_Problem requirements:_
With images removed, transcribe each record exactly as it appears.

[Data extracted from a collection]
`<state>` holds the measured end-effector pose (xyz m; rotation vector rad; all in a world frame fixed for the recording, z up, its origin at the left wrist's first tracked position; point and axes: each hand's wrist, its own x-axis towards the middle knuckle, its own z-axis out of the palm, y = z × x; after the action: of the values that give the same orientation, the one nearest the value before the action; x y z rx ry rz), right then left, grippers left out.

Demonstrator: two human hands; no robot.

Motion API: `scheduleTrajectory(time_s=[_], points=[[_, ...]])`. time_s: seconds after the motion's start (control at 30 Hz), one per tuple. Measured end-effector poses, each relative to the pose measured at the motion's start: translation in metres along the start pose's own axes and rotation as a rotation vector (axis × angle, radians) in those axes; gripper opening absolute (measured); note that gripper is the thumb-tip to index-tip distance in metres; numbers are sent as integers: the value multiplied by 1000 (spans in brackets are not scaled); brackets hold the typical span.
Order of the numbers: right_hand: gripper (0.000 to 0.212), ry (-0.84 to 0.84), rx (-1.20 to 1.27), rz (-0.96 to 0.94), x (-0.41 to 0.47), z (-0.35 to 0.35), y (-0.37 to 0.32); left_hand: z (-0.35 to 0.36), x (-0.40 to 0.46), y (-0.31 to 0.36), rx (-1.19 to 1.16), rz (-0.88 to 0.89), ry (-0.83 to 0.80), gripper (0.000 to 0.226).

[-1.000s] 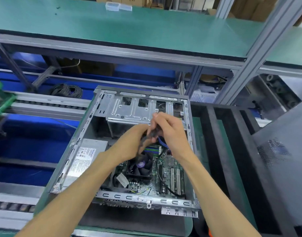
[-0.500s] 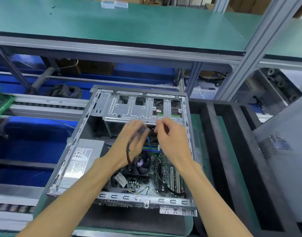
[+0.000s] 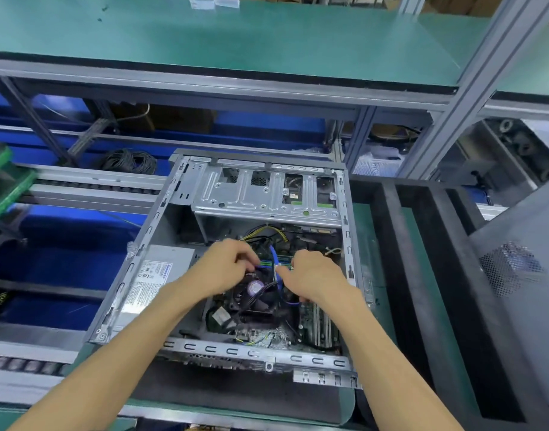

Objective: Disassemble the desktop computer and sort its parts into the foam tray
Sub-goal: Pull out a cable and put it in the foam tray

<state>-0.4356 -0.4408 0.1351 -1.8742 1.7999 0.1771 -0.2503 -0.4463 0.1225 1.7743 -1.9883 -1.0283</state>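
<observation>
The computer lies on its side on the bench, side panel off, interior facing up, near the middle of the view. The foam tray sits just to its right, black walls dividing long slots. Both hands are inside the case above the fan. The left hand is palm down with fingers curled over the near edge of the memory area; whether it grips a cable there cannot be told, since the fingertips are hidden. The right hand pinches a blue cable between thumb and forefinger; the cable rises from the pinch toward the far side and a second stretch loops out below the hand. Black cables cross the fan between the two hands. Yellow and black wires arch under the drive cage, which spans the far end of the case. The power supply sits in the left part of the case, label up. The motherboard shows at the near end, with expansion slots at the right. A grey perforated panel stands at the right edge of the view. A green shelf runs across the far side.
</observation>
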Motion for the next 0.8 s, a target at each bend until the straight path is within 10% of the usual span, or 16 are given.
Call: scheduleTrajectory(time_s=[0.37, 0.8], points=[[55, 51, -6, -7, -3, 5, -3, 18, 52, -8, 515, -92, 68, 46], [27, 247, 101, -84, -3, 9, -8, 21, 58, -7, 387, -56, 160, 23]])
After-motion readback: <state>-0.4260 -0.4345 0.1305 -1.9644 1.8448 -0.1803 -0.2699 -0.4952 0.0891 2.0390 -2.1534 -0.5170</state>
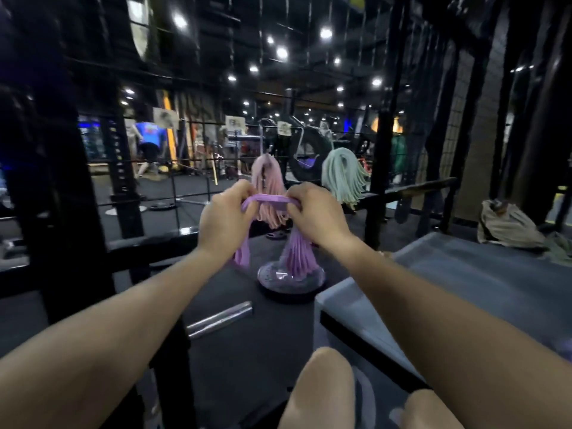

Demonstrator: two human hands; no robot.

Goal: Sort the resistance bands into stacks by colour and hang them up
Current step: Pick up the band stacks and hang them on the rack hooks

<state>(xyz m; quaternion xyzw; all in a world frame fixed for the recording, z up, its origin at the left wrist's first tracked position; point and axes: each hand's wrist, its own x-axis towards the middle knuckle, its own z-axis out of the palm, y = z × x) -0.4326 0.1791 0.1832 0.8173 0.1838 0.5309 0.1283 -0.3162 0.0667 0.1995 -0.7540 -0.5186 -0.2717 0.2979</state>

_Your response:_
`<state>` holds the measured end-effector pose (xyz m; rotation vector rad; all in a world frame fixed for the recording, z up, its origin at the left wrist's first tracked position; point and axes: each hand's wrist, its own x-axis towards the middle knuckle, its own z-axis out of the palm, y = z × x; after the action: of the values that give the same orientation, the one nearest the value before the action; x y z rx ry rz), right then left, grippers left out.

Demonstrator: two human hands; no robot.

Motion API: `scheduleTrajectory(time_s=[_], points=[[_, ...]])`. time_s: seconds after the motion's start (control at 30 Hz), one per tuple. Measured end-effector poses, each relative to the pose measured at the motion's start: translation in metres along the start pose's own axes and rotation as a rotation vector (axis × angle, radians) in those axes; gripper opening absolute (measured); note that gripper is the thumb-tip to index-tip distance in metres; numbers are sent as integers: the value multiplied by 1000 (spans in brackets are not scaled); brackets hold the typical span.
Order of the numbers: right_hand: gripper (0.000 to 0.212), ry (-0.84 to 0.84), rx (-1.20 to 1.27), rz (-0.96 to 0.94), x (-0.41 to 0.47), z (-0.35 to 0.35), y (-0.37 to 0.32); left_hand: z (-0.35 to 0.36), x (-0.40 to 0.46), y (-0.31 to 0.36), rx (-1.19 to 1.16), rz (-0.88 to 0.89), ry (-0.83 to 0.80), gripper (0.000 to 0.226).

[-1.000s] 
[-0.500s] 
[+0.000s] 

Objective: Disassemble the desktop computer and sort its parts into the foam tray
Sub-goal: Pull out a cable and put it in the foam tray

<state>-0.4356 -0.4408 0.1351 -1.8742 1.7999 0.1771 -0.2503 -0.4463 0.1225 1.7743 -1.9883 -1.0283</state>
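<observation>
The computer lies on its side on the bench, side panel off, interior facing up, near the middle of the view. The foam tray sits just to its right, black walls dividing long slots. Both hands are inside the case above the fan. The left hand is palm down with fingers curled over the near edge of the memory area; whether it grips a cable there cannot be told, since the fingertips are hidden. The right hand pinches a blue cable between thumb and forefinger; the cable rises from the pinch toward the far side and a second stretch loops out below the hand. Black cables cross the fan between the two hands. Yellow and black wires arch under the drive cage, which spans the far end of the case. The power supply sits in the left part of the case, label up. The motherboard shows at the near end, with expansion slots at the right. A grey perforated panel stands at the right edge of the view. A green shelf runs across the far side.
</observation>
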Motion for the next 0.8 s, a target at each bend until the straight path is within 10% of the usual span, or 16 are given.
Call: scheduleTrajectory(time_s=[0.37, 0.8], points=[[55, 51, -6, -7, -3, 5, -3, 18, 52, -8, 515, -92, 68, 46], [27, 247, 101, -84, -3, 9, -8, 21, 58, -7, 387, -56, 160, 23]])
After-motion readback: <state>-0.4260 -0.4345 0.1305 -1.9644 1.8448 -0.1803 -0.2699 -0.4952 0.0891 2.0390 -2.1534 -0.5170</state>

Demonstrator: two human hands; no robot.

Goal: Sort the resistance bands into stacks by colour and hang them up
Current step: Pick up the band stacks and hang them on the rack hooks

<state>(xyz m; quaternion xyzw; all in a world frame fixed for the recording, z up, its origin at the left wrist's first tracked position; point and axes: each hand's wrist, its own x-axis towards the middle knuckle, its own z-axis out of the palm, y = z × x) -0.4326 0.1791 0.1832 0.8173 0.1838 0.5309 0.1283 -0.3162 0.0667 0.1995 -0.7540 -0.5186 -0.2717 0.2979</state>

No more work is needed on this exercise.